Впоследствии, м. г., эта мелочная, жеманная драма Дората, Лану и даже Мариво, которого вы уже слишком смешиваете с ними, уверены ли вы, что она в сильной противоположности с своим временем? XVIII столетие, столь полное настоящим и будущим, выражаясь вашими словами, XVIII столетие не походило ли в праздности высших классов, в злоупотреблениях ума, в утонченном разврате нравов на натянутую драму, которой оно рукоплескало? И даже не найдем ли мы и в других комедиях того времени, еще более слабых, верного изображения нравов и, может быть, достойного наблюдений историков? Что же касается до хороших комедий той же эпохи, то они говорят много, и даже слишком много; например, "Свадьба Фигаро" есть бесценное сведение для истории.
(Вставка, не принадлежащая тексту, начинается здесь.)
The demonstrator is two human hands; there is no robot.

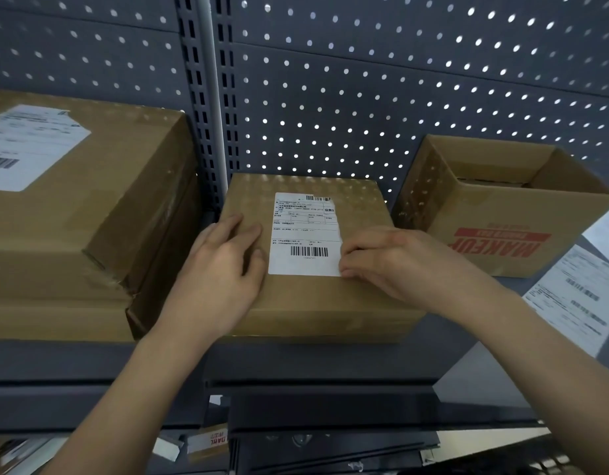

Я боюсь, м. г., следуя за вами далее, броситься ради комедии в летописи нашей революции: но и в ту эпоху, этот сантиментальный набор слов, это идолопоклонство старости, добродетели, детству, выводимое на театре во время политических ужасов, не было ли также чертою нравов? Тот же самый наглый обман не повторялся ли в речах трибуны и в программах народных праздников, где священные слова человечества смешивались с гнусными преступлениями; это были проповеди и гимны новой Лиги.